## Exercise objective
Retype word for word the first line of the listing and each line after it up to the line with "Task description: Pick", with the pictures taken out.

## Extracted information
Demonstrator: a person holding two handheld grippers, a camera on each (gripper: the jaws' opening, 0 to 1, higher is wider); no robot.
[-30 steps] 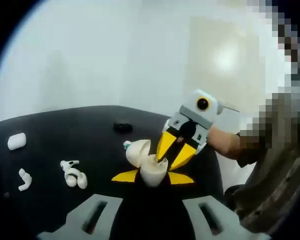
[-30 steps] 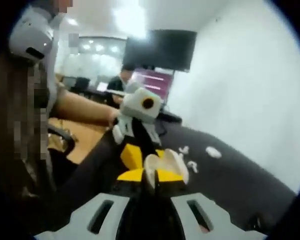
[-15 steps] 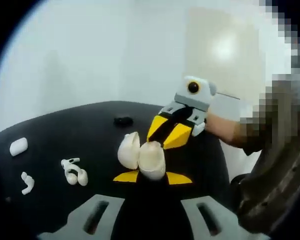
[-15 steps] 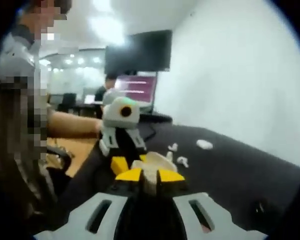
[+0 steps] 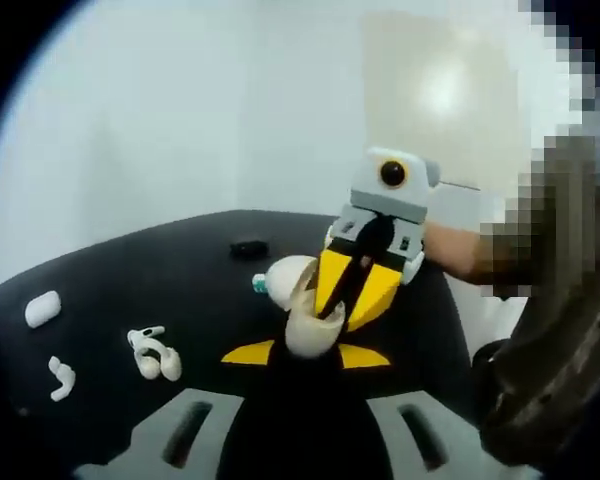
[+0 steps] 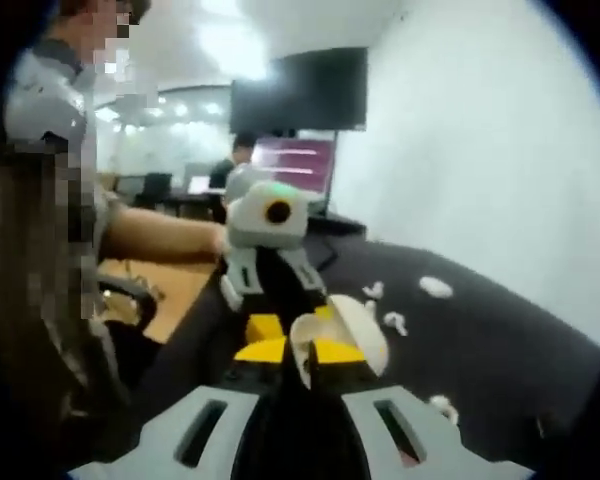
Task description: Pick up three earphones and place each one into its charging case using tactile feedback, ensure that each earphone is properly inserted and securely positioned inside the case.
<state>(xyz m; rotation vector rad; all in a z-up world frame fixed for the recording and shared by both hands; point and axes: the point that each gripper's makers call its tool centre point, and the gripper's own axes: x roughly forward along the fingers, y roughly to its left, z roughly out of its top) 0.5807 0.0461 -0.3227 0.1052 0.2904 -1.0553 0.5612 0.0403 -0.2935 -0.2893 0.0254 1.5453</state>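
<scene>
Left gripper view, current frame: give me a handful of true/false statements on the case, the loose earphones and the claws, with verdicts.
1. The white clamshell charging case has its lid open. True.
2. The case lies flat on the black tabletop. False: it is held up between the yellow tips of the left claw.
3. The right claw reaches in at the case. True.
4. Loose white earphones lie on the tabletop to the left of the case in the left gripper view. True.
5. A closed white oval case sits in the left claw. False: it rests on the tabletop, apart from both claws.
</scene>
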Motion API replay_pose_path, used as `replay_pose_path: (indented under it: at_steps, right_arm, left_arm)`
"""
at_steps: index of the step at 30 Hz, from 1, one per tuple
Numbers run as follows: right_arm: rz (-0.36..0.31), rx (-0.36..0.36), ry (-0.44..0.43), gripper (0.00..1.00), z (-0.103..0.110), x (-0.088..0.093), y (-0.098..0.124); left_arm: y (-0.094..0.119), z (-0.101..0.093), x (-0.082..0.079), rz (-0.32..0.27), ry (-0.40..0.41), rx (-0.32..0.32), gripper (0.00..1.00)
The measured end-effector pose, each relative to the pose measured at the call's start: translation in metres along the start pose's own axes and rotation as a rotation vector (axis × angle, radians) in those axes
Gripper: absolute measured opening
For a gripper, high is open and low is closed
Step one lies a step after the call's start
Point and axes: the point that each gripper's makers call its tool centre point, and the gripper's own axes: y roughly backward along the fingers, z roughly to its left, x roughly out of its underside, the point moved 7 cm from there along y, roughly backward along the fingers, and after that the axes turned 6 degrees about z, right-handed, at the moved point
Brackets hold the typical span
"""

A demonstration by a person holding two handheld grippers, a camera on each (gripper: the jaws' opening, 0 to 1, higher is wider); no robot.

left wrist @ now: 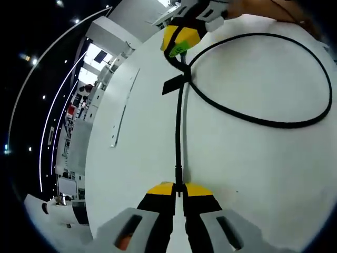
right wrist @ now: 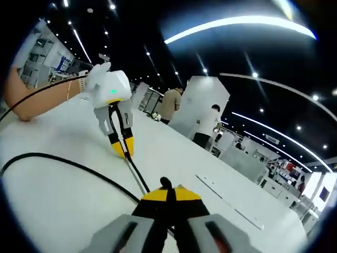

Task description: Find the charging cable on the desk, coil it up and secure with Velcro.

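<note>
A black charging cable lies on the white desk. My left gripper is shut on one end of it, low in the left gripper view. The cable runs straight to my right gripper, which is shut on it near a black Velcro tab. Beyond that the cable swings into a wide loop. In the right gripper view, my right gripper pinches the cable, and the left gripper holds the other end just ahead.
A thin metal strip is set into the desk surface beside the cable. A person's forearm rests on the desk at the left. Two people stand by white partitions behind the desk.
</note>
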Motion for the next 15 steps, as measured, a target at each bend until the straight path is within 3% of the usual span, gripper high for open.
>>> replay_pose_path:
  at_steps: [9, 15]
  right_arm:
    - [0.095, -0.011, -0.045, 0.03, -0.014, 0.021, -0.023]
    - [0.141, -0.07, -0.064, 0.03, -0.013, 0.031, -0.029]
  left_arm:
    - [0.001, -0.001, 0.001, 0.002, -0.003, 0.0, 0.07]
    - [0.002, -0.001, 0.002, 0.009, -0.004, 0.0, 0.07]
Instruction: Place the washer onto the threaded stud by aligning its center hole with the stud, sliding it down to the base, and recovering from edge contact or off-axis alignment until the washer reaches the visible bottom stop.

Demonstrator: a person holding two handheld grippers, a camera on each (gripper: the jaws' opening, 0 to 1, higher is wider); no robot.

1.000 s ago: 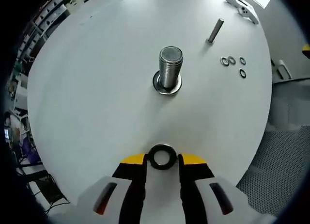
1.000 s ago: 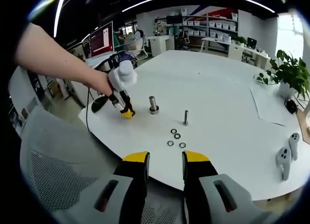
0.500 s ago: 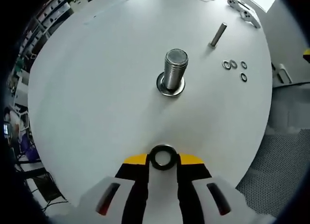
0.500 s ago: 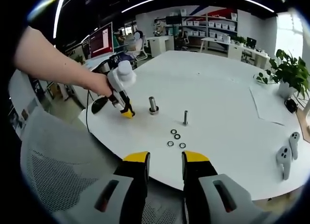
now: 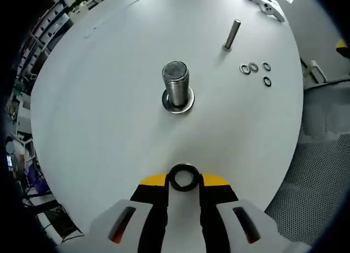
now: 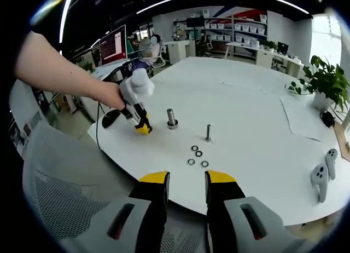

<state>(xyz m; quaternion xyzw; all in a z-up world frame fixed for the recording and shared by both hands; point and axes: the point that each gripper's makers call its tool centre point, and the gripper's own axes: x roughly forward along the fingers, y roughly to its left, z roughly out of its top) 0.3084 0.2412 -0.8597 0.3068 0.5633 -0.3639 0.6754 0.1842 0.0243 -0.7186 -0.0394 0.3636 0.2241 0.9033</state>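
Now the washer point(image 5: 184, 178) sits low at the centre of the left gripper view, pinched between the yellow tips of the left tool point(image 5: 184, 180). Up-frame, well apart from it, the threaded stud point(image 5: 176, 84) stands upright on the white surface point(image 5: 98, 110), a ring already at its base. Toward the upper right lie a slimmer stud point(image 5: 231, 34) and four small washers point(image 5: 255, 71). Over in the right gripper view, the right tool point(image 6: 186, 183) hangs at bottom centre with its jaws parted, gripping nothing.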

## Response below
Demonstrator: a person holding two handheld grippers, a camera on each (gripper: the jaws' opening, 0 to 1, higher is wider); no robot.
[-30 steps] 
[-30 steps] 
[-15 steps] 
[-15 steps] 
[+0 steps] 
[+0 steps] 
Task description: Pick up three earphones and place each one into its charging case using tactile feedback, ensure that each earphone is properly inserted and securely positioned inside the case.

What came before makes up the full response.